--- DATA FOR THIS EXERCISE Enclosed Below ---

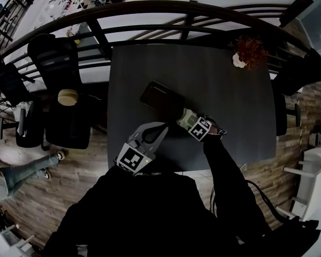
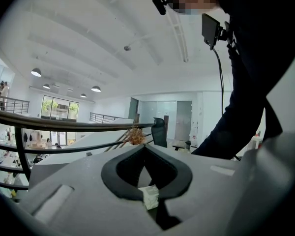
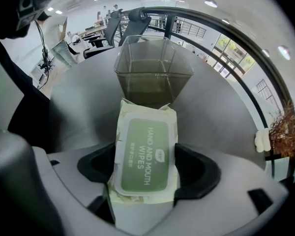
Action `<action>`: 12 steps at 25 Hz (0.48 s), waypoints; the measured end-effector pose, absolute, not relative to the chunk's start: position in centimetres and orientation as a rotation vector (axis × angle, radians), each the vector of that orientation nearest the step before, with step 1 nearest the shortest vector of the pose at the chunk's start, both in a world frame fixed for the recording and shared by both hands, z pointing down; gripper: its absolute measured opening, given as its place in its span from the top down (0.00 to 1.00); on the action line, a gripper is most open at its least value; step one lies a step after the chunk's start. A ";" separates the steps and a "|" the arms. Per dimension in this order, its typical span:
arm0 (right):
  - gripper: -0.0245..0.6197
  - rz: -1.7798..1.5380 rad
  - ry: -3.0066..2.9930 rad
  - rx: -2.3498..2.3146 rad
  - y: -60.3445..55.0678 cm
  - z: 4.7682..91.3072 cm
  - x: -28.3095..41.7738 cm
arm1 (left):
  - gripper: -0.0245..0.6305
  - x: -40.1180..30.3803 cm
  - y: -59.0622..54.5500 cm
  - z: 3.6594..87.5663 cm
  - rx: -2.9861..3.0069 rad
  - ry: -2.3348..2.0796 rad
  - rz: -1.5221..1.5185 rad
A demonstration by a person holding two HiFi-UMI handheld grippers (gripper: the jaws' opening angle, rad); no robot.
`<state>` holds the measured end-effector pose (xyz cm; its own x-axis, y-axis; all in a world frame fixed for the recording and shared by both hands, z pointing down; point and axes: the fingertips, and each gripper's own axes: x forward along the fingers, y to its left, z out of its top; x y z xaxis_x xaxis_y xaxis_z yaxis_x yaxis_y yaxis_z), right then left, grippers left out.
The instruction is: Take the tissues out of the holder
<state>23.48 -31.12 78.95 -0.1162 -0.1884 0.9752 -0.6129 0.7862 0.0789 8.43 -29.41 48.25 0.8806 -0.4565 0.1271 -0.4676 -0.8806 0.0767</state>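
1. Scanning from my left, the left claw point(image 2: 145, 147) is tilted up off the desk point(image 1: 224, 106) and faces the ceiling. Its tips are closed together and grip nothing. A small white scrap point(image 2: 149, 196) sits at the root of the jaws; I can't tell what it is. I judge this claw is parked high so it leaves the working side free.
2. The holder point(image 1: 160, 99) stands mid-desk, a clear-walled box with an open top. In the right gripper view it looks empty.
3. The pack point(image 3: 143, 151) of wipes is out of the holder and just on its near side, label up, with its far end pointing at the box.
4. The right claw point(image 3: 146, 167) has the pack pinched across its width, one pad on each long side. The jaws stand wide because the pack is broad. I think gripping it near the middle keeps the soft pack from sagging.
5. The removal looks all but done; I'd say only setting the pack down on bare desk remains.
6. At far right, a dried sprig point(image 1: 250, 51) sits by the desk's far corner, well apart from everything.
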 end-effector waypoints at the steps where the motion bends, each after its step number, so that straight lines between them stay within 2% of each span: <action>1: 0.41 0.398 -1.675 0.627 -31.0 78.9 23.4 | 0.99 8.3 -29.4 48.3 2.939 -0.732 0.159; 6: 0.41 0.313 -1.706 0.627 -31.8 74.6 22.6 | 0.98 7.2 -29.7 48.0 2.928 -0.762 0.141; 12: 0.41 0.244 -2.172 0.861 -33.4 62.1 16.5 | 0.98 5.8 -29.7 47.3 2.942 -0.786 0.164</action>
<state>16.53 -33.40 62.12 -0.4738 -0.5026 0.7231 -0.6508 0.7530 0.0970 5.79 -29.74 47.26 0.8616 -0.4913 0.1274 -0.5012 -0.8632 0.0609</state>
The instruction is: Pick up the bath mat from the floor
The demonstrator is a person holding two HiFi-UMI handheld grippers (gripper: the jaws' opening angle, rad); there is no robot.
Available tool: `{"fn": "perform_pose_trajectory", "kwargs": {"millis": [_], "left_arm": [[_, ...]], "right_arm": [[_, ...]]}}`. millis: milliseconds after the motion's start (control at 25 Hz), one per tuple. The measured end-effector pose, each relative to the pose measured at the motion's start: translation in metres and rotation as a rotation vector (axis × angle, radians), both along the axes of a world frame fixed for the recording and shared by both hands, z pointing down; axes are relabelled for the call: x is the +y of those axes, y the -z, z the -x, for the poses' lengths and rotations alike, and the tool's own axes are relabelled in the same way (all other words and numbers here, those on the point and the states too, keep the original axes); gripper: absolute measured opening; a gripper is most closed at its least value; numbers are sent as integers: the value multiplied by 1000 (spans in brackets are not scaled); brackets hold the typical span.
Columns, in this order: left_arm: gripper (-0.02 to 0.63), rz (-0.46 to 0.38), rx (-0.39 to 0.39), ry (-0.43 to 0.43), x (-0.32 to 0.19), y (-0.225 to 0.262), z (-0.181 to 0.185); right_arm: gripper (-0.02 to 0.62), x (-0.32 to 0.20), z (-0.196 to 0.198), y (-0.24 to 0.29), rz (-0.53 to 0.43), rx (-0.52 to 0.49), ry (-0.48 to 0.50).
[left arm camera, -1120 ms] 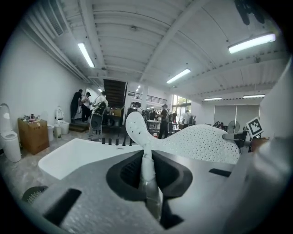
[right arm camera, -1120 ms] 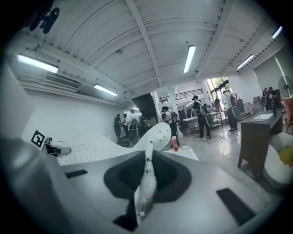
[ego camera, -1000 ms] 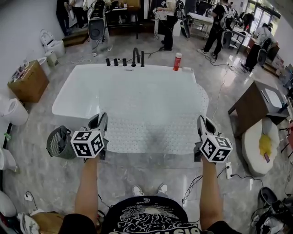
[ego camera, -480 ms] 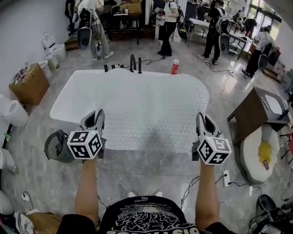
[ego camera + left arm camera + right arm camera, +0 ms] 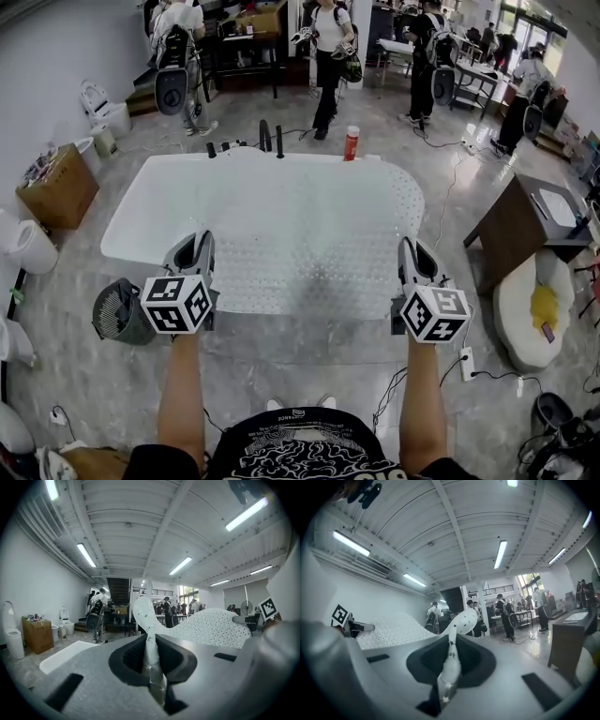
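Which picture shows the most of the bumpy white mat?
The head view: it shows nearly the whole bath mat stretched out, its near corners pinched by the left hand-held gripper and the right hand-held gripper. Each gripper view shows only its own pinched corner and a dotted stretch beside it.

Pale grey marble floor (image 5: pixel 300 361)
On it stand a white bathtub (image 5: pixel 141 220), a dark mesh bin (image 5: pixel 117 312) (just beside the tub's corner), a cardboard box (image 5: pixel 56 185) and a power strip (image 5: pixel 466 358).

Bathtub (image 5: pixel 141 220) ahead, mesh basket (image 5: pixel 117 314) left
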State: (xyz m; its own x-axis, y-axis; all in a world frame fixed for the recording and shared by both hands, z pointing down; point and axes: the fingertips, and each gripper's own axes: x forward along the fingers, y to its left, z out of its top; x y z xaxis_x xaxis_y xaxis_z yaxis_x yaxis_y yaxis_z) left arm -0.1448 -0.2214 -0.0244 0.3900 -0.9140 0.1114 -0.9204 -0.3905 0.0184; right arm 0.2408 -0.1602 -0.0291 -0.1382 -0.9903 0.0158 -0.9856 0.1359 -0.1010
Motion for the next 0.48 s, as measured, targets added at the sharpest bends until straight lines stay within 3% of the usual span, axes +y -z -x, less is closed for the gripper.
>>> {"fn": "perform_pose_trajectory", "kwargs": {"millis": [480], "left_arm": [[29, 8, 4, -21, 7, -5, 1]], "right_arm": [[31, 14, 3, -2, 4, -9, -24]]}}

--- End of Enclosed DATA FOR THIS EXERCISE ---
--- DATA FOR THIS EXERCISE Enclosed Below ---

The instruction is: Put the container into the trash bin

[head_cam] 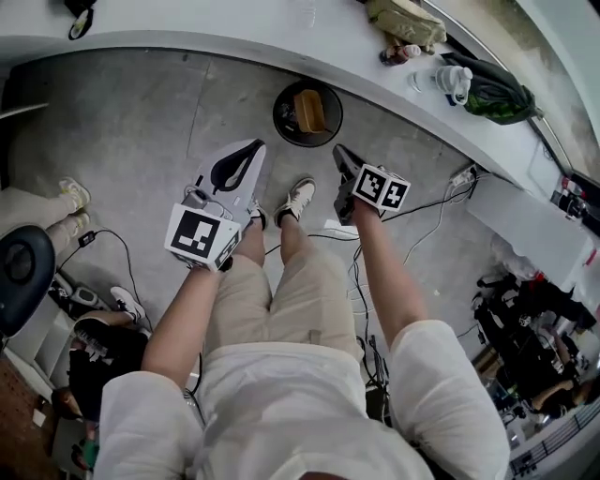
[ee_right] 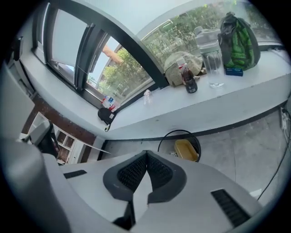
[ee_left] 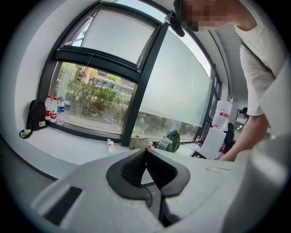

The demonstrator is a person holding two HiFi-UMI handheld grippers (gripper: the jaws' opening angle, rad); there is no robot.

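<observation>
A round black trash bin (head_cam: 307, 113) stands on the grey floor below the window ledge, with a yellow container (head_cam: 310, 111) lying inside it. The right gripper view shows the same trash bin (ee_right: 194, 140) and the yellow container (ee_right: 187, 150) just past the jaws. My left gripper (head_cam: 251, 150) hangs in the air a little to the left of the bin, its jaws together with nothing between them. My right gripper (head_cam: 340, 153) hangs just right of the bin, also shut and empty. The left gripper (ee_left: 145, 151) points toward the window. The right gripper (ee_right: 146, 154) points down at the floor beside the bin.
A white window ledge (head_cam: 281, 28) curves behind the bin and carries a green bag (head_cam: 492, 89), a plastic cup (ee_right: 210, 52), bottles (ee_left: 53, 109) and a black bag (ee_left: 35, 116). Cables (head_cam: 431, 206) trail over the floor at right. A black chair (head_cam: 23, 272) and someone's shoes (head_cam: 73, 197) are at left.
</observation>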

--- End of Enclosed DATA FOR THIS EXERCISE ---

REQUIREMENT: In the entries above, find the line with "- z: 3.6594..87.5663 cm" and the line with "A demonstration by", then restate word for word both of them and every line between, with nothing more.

SOLUTION TO THIS TASK:
  - z: 3.6594..87.5663 cm
  - rx: -2.9861..3.0069 rad
  - ry: -2.3348..2.0796 rad
  - rz: -1.5221..1.5185 rad
A demonstration by a person holding two HiFi-UMI handheld grippers (gripper: the jaws' opening angle, rad); no robot.

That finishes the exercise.